What you have to do » For the records below, please print exactly and only the lines from the one with "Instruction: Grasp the" down to the one with "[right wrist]", both ends included, omitting the pictures.
╭──
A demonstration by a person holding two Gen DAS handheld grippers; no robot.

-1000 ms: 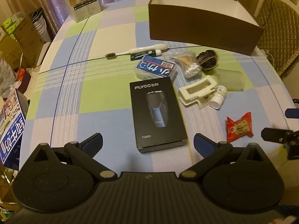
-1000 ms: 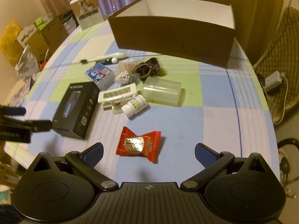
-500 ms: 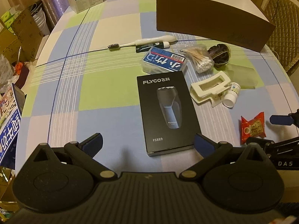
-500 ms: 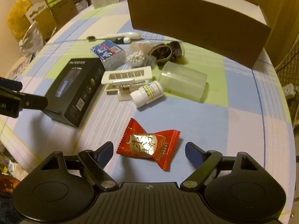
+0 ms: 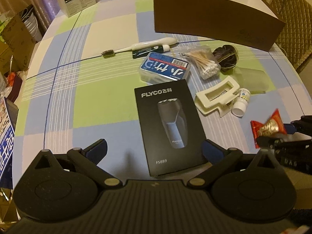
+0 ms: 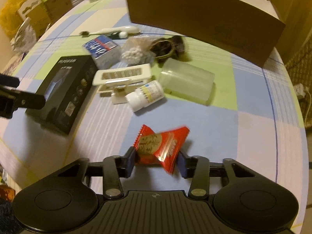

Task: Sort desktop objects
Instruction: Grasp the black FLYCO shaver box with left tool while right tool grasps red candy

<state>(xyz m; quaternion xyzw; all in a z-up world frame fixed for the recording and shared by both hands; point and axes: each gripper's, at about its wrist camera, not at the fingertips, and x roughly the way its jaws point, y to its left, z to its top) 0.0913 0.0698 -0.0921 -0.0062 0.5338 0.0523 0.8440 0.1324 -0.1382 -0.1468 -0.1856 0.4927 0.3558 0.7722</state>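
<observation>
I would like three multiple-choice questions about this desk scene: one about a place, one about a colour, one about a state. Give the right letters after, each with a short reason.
1. Where does the pill bottle lie?
A. inside the cardboard box
B. beside the cream hair clip
C. on top of the black shaver box

2. What colour is the candy wrapper?
A. red
B. green
C. white

3. What is the state of the right gripper?
A. wide open above the table
B. shut on the candy wrapper
C. shut on the toothbrush

Answers:
1 B: the bottle lies on the cloth right next to the clip.
2 A: the wrapper is red with a gold patch.
3 B: both fingers press the wrapper's sides; the left gripper is open.
</observation>
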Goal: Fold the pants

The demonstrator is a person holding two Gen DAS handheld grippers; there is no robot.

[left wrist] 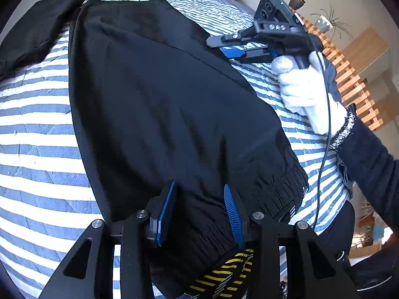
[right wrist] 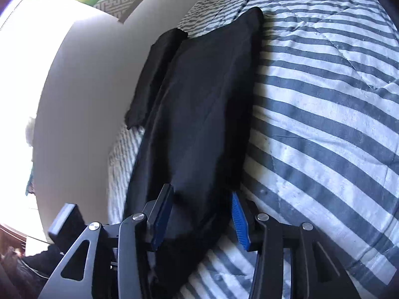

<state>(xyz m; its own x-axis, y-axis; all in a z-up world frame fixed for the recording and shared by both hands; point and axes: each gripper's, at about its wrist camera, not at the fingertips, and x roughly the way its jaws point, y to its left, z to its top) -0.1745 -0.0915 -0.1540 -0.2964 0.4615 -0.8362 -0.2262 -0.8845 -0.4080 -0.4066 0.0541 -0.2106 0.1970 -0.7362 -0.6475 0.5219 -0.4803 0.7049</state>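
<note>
- Black, smooth-woven pants [left wrist: 159, 104] with a ribbed elastic waistband, laid out flat along a blue-and-white striped quilted bedspread [left wrist: 37, 149].
- Left gripper [left wrist: 199, 206], black with blue ribbed pads, spread open over the waistband end — fabric between the fingers, not pinched.
- Right gripper [right wrist: 202, 214], same build, also spread apart, straddling the edge of the pants [right wrist: 199, 104] where cloth meets bedspread [right wrist: 324, 99]; seen from the left wrist [left wrist: 232, 47], lying low against the far side edge of the pants.
- White-gloved hand [left wrist: 304, 87] around the right gripper's handle, dark sleeve behind, thin black cable [left wrist: 324, 149] hanging down.
- Second piece of black cloth [left wrist: 37, 25] beyond the far end of the pants — touching or just beside, cannot tell.
- Wooden slatted rail [left wrist: 349, 74] past the bed edge.
</note>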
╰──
Response area »
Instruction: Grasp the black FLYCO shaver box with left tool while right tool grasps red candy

<state>(xyz m; quaternion xyzw; all in a z-up world frame fixed for the recording and shared by both hands; point and axes: each gripper's, at about its wrist camera, not at the fingertips, and x roughly the way its jaws point, y to its left, z to its top) 0.0913 0.0698 -0.0921 -0.0062 0.5338 0.0523 0.8440 0.1324 -0.1382 -0.1468 -0.1856 0.4927 0.3558 0.7722</state>
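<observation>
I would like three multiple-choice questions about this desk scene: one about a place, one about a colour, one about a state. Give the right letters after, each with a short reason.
1. Where does the pill bottle lie?
A. inside the cardboard box
B. beside the cream hair clip
C. on top of the black shaver box

2. What colour is the candy wrapper?
A. red
B. green
C. white

3. What is the state of the right gripper?
A. wide open above the table
B. shut on the candy wrapper
C. shut on the toothbrush

Answers:
1 B: the bottle lies on the cloth right next to the clip.
2 A: the wrapper is red with a gold patch.
3 B: both fingers press the wrapper's sides; the left gripper is open.
</observation>
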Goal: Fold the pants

The demonstrator is a person holding two Gen DAS handheld grippers; there is no robot.

[left wrist] 
[right wrist] 

Nothing else belongs to this exercise.